Faking mesh instancing in OpenGL ES 2.0

The first prototype of what became The Spatials was in full 3D. We wanted to do a game about planet exploration and colonization, with randomly generated maps. One of the things I wanted to do was put a lot of detail on the planet surface. Modern GPUs, including those in smartphones, are very powerful and properly optimized have enormous throughput.

Mesh instancing

Say that you want to repeat a mesh, many times, in a 3D scene. For example a grass mesh, or maybe some weird alien equivalent. To make it look nice you want to give each mesh its own transform you have complete freedom on where to locate or rotate it. Unfortunately changing the transform implies a draw call. In plain OpenGL ES 2.0 there is no way to draw a single mesh N times, with N different transforms, in a single draw call.

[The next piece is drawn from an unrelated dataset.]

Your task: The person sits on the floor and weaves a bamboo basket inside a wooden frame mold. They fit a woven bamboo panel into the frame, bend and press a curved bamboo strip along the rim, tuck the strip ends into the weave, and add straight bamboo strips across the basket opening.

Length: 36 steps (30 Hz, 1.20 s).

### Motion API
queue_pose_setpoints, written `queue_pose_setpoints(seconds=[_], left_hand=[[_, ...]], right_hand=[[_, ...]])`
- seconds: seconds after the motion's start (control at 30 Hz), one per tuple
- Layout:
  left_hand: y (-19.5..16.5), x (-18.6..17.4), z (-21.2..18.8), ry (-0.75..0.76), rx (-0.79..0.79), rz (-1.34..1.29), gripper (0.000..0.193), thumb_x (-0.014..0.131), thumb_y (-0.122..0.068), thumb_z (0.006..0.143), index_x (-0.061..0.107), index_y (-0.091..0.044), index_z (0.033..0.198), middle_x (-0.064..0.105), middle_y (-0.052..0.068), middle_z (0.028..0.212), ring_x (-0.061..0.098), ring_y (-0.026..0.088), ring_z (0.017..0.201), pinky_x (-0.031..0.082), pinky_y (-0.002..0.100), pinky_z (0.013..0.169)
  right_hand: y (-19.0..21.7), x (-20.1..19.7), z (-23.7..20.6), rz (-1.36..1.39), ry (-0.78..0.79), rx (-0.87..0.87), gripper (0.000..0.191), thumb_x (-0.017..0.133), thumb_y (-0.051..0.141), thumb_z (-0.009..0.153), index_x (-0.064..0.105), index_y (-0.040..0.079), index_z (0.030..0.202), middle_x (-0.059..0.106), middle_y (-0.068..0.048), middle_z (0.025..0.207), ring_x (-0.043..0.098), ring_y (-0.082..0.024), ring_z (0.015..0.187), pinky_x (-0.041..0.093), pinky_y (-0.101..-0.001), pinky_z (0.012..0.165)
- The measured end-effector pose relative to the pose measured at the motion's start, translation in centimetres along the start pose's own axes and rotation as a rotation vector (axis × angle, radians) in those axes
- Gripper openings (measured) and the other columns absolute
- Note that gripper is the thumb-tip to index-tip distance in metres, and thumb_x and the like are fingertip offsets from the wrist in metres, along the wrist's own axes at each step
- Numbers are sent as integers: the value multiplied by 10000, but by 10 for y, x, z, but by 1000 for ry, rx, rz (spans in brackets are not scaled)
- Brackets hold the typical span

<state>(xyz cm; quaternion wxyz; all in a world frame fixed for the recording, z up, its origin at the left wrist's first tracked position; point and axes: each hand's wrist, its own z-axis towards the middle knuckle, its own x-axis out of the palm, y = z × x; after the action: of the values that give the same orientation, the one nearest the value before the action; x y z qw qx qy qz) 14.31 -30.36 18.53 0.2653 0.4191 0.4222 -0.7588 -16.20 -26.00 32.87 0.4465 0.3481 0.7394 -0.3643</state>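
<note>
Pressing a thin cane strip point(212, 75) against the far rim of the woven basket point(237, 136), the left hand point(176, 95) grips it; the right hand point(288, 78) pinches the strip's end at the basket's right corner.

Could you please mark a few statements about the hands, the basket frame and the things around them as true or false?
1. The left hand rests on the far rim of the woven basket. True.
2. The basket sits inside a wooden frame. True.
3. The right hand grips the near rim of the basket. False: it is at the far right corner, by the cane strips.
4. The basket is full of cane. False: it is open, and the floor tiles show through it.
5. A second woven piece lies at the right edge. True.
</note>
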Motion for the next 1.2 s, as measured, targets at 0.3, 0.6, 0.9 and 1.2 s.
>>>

Other APIs (including big brother OpenGL since version 3.1, and ES since version 3.0) work around this issue by using a feature called instancing. There are various approaches but the basic idea is to have the hardware reissue the mesh list N times, while at the same time incrementing a value in the shader called gl_InstanceID. Then inside the vertex shader you can use that value to reference shader constants and read the required data to transform that particular mesh instance.

Fake it til you make it

OpenGL ES 2.0 doesn't have support for either gl_InstanceID or glDrawElementsInstanced. So we need to fake both.

glDrawElementsInstanced assists in reissuing your geometry N times, so we will just duplicate our mesh data N times in our vertex array. This is wastes memory so like all tradeoffs N will have to be choosen carefully. Larger values will allows us to batch more mesh draws in a single call but will require more memory.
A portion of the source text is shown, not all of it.